Записки индивидуальны, в них слышен голос пишущей. Героиня пишет своим языком. Это правильный литературный язык. В тексте, кстати, отсутствуют идеологические клише. При сопоставлении с фотографиями картина утрачивает определенность. Автор записок ни в коем случае не сочтет себя соучастником, пособником тоталитарной власти. Она никогда не была "за". Однако изображенное на фотографиях легко интерпретируется в рамках концепции всепроникающей тоталитарной власти, которую не замечают, но которая присутствует везде. В записках, кстати, факт создания барельефа с портретом Сталина рассматривается просто как профессиональное достижение:
"В 1948 г. сделала лепное панно с барельефным портретом Сталина, которое было подарено ему в юбилейный год. <...> Вот и доказала свою самостоятельность в творчестве. Работа была оценена удачной, была на художественной выставке, посвященной юбилею Сталина"5.

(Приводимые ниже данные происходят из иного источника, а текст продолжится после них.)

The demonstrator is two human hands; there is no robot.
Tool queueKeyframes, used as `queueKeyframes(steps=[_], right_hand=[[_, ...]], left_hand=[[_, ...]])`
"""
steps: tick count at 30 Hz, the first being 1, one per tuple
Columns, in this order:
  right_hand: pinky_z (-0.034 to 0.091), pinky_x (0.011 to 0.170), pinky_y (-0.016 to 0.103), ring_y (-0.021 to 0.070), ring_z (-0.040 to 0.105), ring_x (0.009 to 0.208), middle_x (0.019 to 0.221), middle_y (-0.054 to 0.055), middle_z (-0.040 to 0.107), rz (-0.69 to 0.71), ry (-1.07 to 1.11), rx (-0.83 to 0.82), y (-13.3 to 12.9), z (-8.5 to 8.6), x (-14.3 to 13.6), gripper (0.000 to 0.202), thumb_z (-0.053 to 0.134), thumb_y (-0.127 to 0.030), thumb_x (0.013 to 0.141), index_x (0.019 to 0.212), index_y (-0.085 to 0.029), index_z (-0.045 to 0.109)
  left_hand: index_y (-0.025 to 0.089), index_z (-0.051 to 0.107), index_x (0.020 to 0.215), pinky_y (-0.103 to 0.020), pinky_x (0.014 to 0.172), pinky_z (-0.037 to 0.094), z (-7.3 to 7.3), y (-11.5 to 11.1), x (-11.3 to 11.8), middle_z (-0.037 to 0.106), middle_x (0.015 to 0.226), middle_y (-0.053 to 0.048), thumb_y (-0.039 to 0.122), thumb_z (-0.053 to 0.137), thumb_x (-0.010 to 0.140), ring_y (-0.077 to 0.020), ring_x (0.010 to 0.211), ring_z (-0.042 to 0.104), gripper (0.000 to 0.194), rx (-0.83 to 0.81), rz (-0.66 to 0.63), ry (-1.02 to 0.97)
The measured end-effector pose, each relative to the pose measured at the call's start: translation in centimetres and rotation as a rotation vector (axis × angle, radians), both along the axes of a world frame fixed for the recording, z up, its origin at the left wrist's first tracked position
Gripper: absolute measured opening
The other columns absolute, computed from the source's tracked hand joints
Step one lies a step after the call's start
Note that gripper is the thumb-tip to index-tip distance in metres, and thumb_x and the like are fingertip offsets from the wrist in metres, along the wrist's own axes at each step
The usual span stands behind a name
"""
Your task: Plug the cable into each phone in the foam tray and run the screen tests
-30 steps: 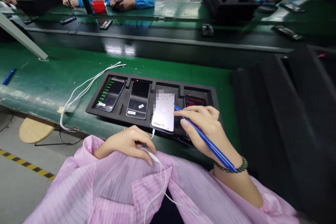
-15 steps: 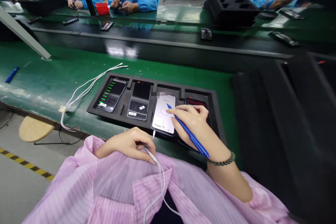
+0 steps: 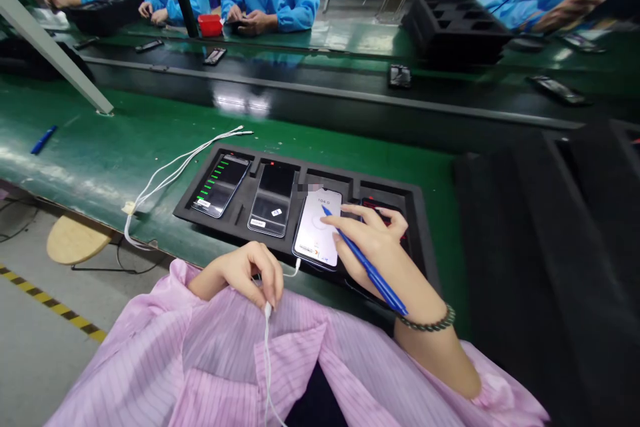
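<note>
The right hand [image 3: 373,240] was closed around a blue pen [image 3: 370,273], thumb and forefinger pinching it near the tip while the other fingers spread loosely. The tip was over the upper part of the lit phone [image 3: 316,233]; whether it touched the glass could not be told. A beaded bracelet [image 3: 433,320] circled that wrist. The left hand [image 3: 253,273], just in front of the counter's near edge, had its fingertips clamped on a thicker part of a white cable [image 3: 267,340], which hung down over the pink striped shirt [image 3: 220,360]. A white plug [image 3: 299,263] met the lit phone's lower edge.

The lit phone lay face up in the third compartment from the left of a black foam tray [image 3: 431,240]. A phone with green lines [image 3: 223,183] and a dark phone [image 3: 271,197] filled the two to its left; a phone with red text [image 3: 371,203] was partly hidden behind the right hand.

Left of the tray, white cords [image 3: 170,177] lay on the green counter [image 3: 100,153], with another blue pen [image 3: 43,139] farther left. Beyond, co-workers in blue jackets sat near a red container [image 3: 210,25].
</note>
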State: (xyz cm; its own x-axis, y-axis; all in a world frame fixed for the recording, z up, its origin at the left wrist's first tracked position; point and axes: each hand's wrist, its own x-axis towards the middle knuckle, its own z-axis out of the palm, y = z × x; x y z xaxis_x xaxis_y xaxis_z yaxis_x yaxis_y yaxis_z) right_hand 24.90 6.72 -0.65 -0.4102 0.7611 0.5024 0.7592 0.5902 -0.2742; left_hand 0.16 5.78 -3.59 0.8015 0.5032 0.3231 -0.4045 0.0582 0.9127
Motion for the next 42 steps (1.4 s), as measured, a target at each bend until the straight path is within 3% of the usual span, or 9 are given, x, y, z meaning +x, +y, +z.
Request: queueKeyframes(steps=[9,13,18,23,28,33,36,38,42], right_hand=[[0.024,0.108,0.055,0.0281,0.062,0.116,0.093,0.004,0.075,0.004,-0.095,-0.069,0.5,0.1,1.3,0.028,0.051,-0.016,0.087,0.104,-0.027,0.071],[0.023,0.108,0.055,0.0284,0.061,0.121,0.107,0.007,0.075,0.056,-0.049,-0.097,0.0,0.9,0.3,0.031,0.046,-0.017,0.09,0.112,-0.025,0.067],[0.016,0.111,0.058,0.0303,0.055,0.128,0.112,0.005,0.075,0.183,-0.085,-0.236,-0.7,1.4,-1.2,0.037,0.044,-0.014,0.088,0.118,-0.024,0.064],[0.016,0.113,0.057,0.0278,0.061,0.118,0.096,0.003,0.076,0.065,-0.055,-0.141,-0.8,1.8,0.5,0.027,0.045,-0.016,0.091,0.099,-0.024,0.069],[0.019,0.112,0.053,0.0262,0.062,0.117,0.101,0.003,0.075,0.018,-0.029,-0.063,-1.2,2.1,1.7,0.028,0.045,-0.016,0.09,0.1,-0.025,0.069],[0.014,0.112,0.055,0.0312,0.056,0.126,0.115,0.004,0.074,0.148,-0.074,-0.136,-1.1,1.5,-1.1,0.035,0.047,-0.018,0.088,0.118,-0.023,0.065],[0.011,0.112,0.056,0.0326,0.056,0.125,0.1,0.003,0.077,0.159,-0.11,-0.169,-0.8,1.2,-1.7,0.027,0.048,-0.018,0.089,0.109,-0.022,0.065],[0.01,0.112,0.055,0.0305,0.06,0.12,0.088,0.0,0.077,0.111,-0.063,-0.141,-1.0,1.2,-0.9,0.021,0.048,-0.017,0.088,0.098,-0.023,0.066],[0.014,0.112,0.052,0.0267,0.062,0.117,0.098,0.001,0.077,0.027,0.031,-0.061,-2.7,1.3,1.4,0.023,0.046,-0.017,0.091,0.102,-0.025,0.065]], left_hand=[[0.01,0.069,0.073,-0.019,0.044,0.046,-0.4,0.0,-0.5,0.07,0.064,-0.01,0.065,0.088,0.058,-0.0087,0.041,0.055,0.06,-0.111,-0.042,0.191],[0.008,0.071,0.077,-0.02,0.049,0.048,-0.2,-0.3,-0.3,0.07,0.063,-0.011,0.075,0.073,0.072,-0.0113,0.047,0.059,0.067,-0.117,0.033,0.265],[0.01,0.071,0.071,-0.018,0.043,0.03,0.9,-0.8,0.6,0.053,0.048,0.001,0.054,0.07,0.087,-0.0053,0.042,0.039,0.047,0.088,0.245,0.394],[0.011,0.068,0.067,-0.018,0.042,0.025,1.4,-1.0,1.2,0.042,0.048,0.006,0.035,0.072,0.088,-0.0034,0.042,0.032,0.032,0.162,0.332,0.42],[0.012,0.065,0.064,-0.018,0.042,0.027,1.5,-1.1,1.2,0.045,0.049,0.005,0.037,0.07,0.089,-0.004,0.043,0.034,0.036,0.175,0.37,0.41],[0.013,0.065,0.062,-0.019,0.046,0.029,2.3,-1.5,1.3,0.049,0.049,0.004,0.036,0.066,0.09,-0.005,0.045,0.037,0.036,0.213,0.42,0.639],[0.013,0.064,0.059,-0.02,0.044,0.024,2.7,-1.9,1.5,0.045,0.045,0.005,0.039,0.063,0.09,-0.005,0.042,0.033,0.041,0.191,0.456,0.761],[0.014,0.064,0.058,-0.021,0.045,0.024,2.8,-2.1,1.6,0.046,0.044,0.005,0.041,0.062,0.091,-0.0056,0.042,0.034,0.042,0.195,0.496,0.813],[0.015,0.068,0.065,-0.021,0.049,0.03,3.1,-2.0,1.8,0.059,0.051,0.002,0.04,0.061,0.093,-0.0069,0.044,0.044,0.039,0.261,0.535,0.862]])
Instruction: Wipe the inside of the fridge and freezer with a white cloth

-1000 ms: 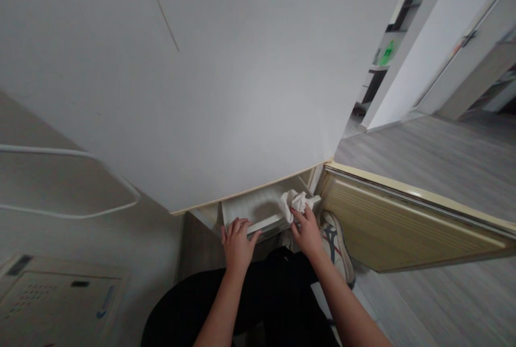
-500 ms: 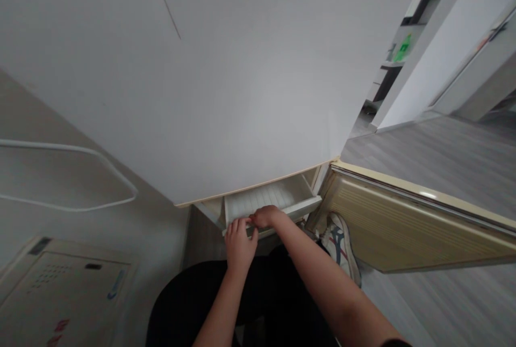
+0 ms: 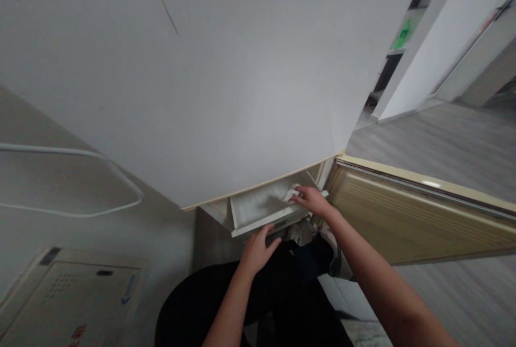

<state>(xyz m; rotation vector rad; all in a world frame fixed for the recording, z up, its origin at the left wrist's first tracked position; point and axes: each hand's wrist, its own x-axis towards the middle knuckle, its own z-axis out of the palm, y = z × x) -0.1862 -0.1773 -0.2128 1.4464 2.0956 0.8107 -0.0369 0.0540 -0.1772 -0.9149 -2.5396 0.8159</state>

Противоречие, которое остановило мое внимание, со всей очевидностью дает понять: невозможно рассматривать советское общество и культуру только как эманацию власти, как отношение, где есть только один субъект и центр круга жизни - власть, а все остальные люди - только объект властного воздействия, Осуществление власти невозможно без согласия, без соучастия тех, над кем властвуют. В Выход в контексты повседневной жизни и повествование о себе нарушает легкость и гладкость теоретической речи. И всегда есть зазор, в котором оказывается то, что не понятно сразу, но что надо попытаться понять и даже концептуализировать. Конституирования сексуально-ролевого и социального аспектов идентичности идут рядом, В гендерных проявлениях одновременно объединяются социальная необходимость, как она была инкорпорирована с раннего детства, социальные условия существования "здесь и теперь", воспроизводятся социальное пространство и время, Равно как и "биологическое принуждение". Задача интерпретации прочитанного и увиденного неизмеримо усложняется.
В нашей культуре женщина воспринимается как материя, хаос, которому придает порядок именно мужчина. Картина встающая из записок, свидетельств и прочих человеческих документов, оставленных женщинами, имеет обратный смысл. Есть яркий документ, принадлежащий перу Е. Г. Киселевой, женщины, получившей образование 5 классов украинской школы и живописующей свою жизнь и мир, в котором она живет6. Там мужчина - разрушитель и носитель хаоса. Женщина - генератор порядка, носитель цивилизационных умиротворяющих начал. Мужчинам как будто наплевать на выживание. У них разрушен механизм выживания, который у женщин сохранен. Женщина все должна сделать: надо заработать деньги и трудовой стаж, надо не только вести хозяйство, готовить еду ("картошечку с мясом" и тормозки для мужей и сыновей-шахтеров), надо делать "консервацию", т.е. запасы на зиму, поднимать детей, надо приторговывать. Приторговывают не только зеленью с огорода, но и продуктами рукоделия, в данном случае вязаными ковриками. Е. Г. Киселевой удавалось сочетать все эти виды деятельности. Но выполнение женской работы требовало порою сверхчеловеческих усилий.
1См.: Общественница, 1936, М# 9 -- 10, с. 15.
2Пастернак 3. Н. Воспоминания // Пастернак Б. Второе рождение. Письма к 3. Н. Нейгауз. М.: Грит, 1993, сс. 335-336.
3Платонов А. Счастливая Москва // Новый мир, 1991, # 9, С. 14.
4Там же, с. 36.
5ЦДНА, ф. 332. оп.1, ед. хр. 5, л. 39 (об).
6Козлова Н Н., Сандомирская И И. "Я так хочу назвать кино". "Наивное письмо": опыт лингво-социологического чтения. - M.: Гнозис-Русское феноменологическое общество, 1996. Сам источник хранится в "Центре документации "Народный архив", ф. 115.